Agro-processing rising

Evidence of the continual strengthening of links between the agricultural and agro-processing sectors is evidenced in the fact that, increasingly and as their financial fortunes become more favourable, agro-processors are beginning to examine the prospects of investing in modest agricultural plots, sufficient to cultivate crops that are tied to their agro-processing pursuits and perhaps to utilise whatever remains for their own purposes.

Earlier this month, seven of eleven agro-processors to whom this newspaper spoke, revealed that the high cost of acquiring raw material (farm products) for their manufacturing pursuits had triggered a decision to venture into small-scale agriculture. Some of the crops being contemplated by the agro-processors are sweet potatoes, limes, eddoes, ginger and carambola. The idea, they all say, is to acquire modest parcels of land on which to cultivate their chosen crops all of which, after cultivation, will be moved to factories (some of these are makeshift factories) for processing.

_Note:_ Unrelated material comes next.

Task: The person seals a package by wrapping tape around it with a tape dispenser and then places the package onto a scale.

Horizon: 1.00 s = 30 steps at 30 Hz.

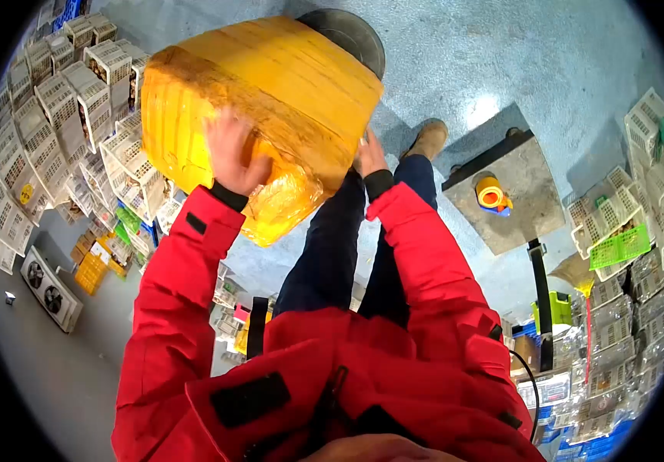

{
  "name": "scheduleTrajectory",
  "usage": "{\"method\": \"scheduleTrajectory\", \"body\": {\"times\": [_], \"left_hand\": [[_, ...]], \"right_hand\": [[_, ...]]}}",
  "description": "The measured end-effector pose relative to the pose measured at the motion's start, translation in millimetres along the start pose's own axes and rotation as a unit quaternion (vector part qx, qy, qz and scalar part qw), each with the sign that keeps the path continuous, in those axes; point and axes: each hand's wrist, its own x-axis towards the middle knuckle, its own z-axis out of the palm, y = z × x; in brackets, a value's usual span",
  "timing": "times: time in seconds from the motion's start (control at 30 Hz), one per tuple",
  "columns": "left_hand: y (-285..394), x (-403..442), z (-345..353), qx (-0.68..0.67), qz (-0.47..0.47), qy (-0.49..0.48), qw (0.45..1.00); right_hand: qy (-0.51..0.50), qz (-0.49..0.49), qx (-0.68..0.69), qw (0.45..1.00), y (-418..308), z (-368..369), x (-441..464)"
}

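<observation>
A large package (293,69) wrapped in yellow tape fills the upper left of the head view, tilted, its near corner crumpled and shiny. On its near side lies my left hand (235,150), slightly blurred, with the fingers spread over the tape. My right hand (370,156) is at the package's right lower edge, its fingers partly hidden there; whether they grip it is unclear. Behind the package a round dark disc (351,38) shows on the floor.
A grey platform cart (509,196) to the right carries a roll of yellow tape (490,191). Stacked white crates (62,108) line the left, and more crates (609,215) with a green basket (620,246) stand on the right. My shoe (429,140) is near the package.
</observation>
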Motion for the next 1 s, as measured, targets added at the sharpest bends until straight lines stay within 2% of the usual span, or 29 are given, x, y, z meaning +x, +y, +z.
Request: {"method": "scheduleTrajectory", "body": {"times": [0.03,0.1,0.13,0.17,0.2,0.23,0.27,0.3,0.33,0.4,0.43,0.5,0.53,0.6,0.67,0.73,0.77,0.8,0.87,0.9,0.93,0.97,1.0], "left_hand": [[-16,0,-7,0.002,-0.064,0.068,0.996],[-65,-9,-15,0.034,-0.200,0.167,0.965],[-85,-10,-14,0.063,-0.267,0.202,0.940],[-96,-16,-5,0.041,-0.278,0.203,0.938],[-101,-16,4,0.016,-0.289,0.205,0.935],[-112,-17,6,-0.086,-0.242,0.206,0.944],[-118,-17,7,-0.072,-0.238,0.202,0.947],[-124,-17,4,-0.055,-0.235,0.194,0.951],[-121,-20,4,-0.040,-0.236,0.185,0.953],[-111,-12,4,-0.072,-0.236,0.201,0.948],[-111,-12,4,-0.072,-0.239,0.196,0.948],[-112,-12,1,-0.075,-0.248,0.195,0.946],[-111,-13,4,-0.083,-0.254,0.198,0.943],[-113,-13,5,-0.101,-0.268,0.203,0.936],[-117,-12,11,-0.130,-0.245,0.228,0.933],[-109,-6,6,-0.094,-0.268,0.189,0.940],[-106,-7,4,-0.067,-0.267,0.179,0.944],[-107,-7,4,-0.039,-0.266,0.169,0.948],[-106,-8,3,-0.061,-0.266,0.170,0.947],[-107,-7,2,-0.057,-0.263,0.165,0.949],[-106,-5,5,-0.057,-0.260,0.168,0.949],[-111,-11,8,-0.097,-0.269,0.188,0.940],[-109,-8,7,-0.080,-0.277,0.184,0.940]], "right_hand": [[-0.090,0.044,-0.070,0.992,-20,-21,1],[-0.070,0.026,-0.152,0.985,-6,-23,6],[0.042,-0.039,-0.162,0.985,-2,-7,18],[-0.005,-0.085,-0.120,0.989,0,7,45],[-0.047,-0.059,-0.152,0.986,-19,33,74],[-0.057,-0.072,-0.103,0.990,-65,61,87],[-0.072,-0.012,-0.104,0.992,-108,100,113],[-0.087,-0.124,-0.078,0.985,-155,123,135],[0.041,-0.238,-0.027,0.970,-193,156,144],[0.031,-0.344,0.098,0.933,-283,167,153],[-0.108,-0.243,0.048,0.963,-272,165,162],[-0.119,-0.119,-0.012,0.986,-217,148,151],[0.009,-0.106,-0.025,0.994,-144,136,133],[-0.061,-0.077,0.009,0.995,-42,79,96],[-0.028,-0.115,-0.063,0.991,-67,97,140],[-0.002,-0.117,-0.138,0.984,-97,115,149],[-0.007,-0.173,-0.054,0.983,-162,126,179],[-0.017,-0.180,0.029,0.983,-212,137,216],[-0.091,-0.251,0.044,0.963,-205,164,270],[-0.068,-0.212,0.015,0.975,-174,165,258],[-0.045,-0.181,-0.020,0.982,-113,164,244],[-0.042,-0.176,-0.179,0.967,-25,164,239],[-0.056,-0.115,-0.108,0.986,11,128,206]]}}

It is, however, a slow process, teeming with challenges not least of which are the costs associated with their contemplated diversification. The primary restraint is the high cost of acquiring land for farming, a consideration that has spawned the idea of creating at least one agro-processors’ cooperative in the first instance that will allow for a number of agro-processors to cultivate their individual preferred crops on parcels of a relatively large plot of land. This idea had been mooted during a discourse between this newspaper and some former agro-processing students drawn from the University of Guyana. The idea is yet to get off the ground.

That, however, is no reason for doom and gloom in the agro-processing sector. Setting aside the sense of industry that, these days, reflects the modus operandi of local agro-processors, the Caribbean Development Bank (CDB) is demonstrating a seeming preparedness to supersede local banking institutions in providing support for the agro-processing sector.  In October last year the CDB launched an “Improving Quality Standards of Agro-Processors through Training” project in Georgetown, contributing US$90,000 to the US$160,000 project.

In a statement seemingly intended to underscore the importance which the CDB attaches to agro-processing, visiting bank official, Zamani Moodie, had said that the project was “absolutely critical” to the growth of the local agro-processing sector.  Moodie also said that the bank was backing the country’s agricultural sector, and by extension its agro-processing sector, to significantly reduce hunger and poverty.

Projects like the CDB’s Quality Standards Initiative (coupled with the technical and financial inputs that the agro-processing sector has received from the Small Business Bureau) have not only broadened the knowledge base of local agro-processors but improved their confidence in the ‘new generation’ of agro-produce that has emerged in recent years. The ‘new generation’ of products is characterised by significantly upgraded standards of manufacturing and food safety protocols as well as production presentation and marketing attributes that have opened up significant new opportunities at the levels of both local and overseas markets.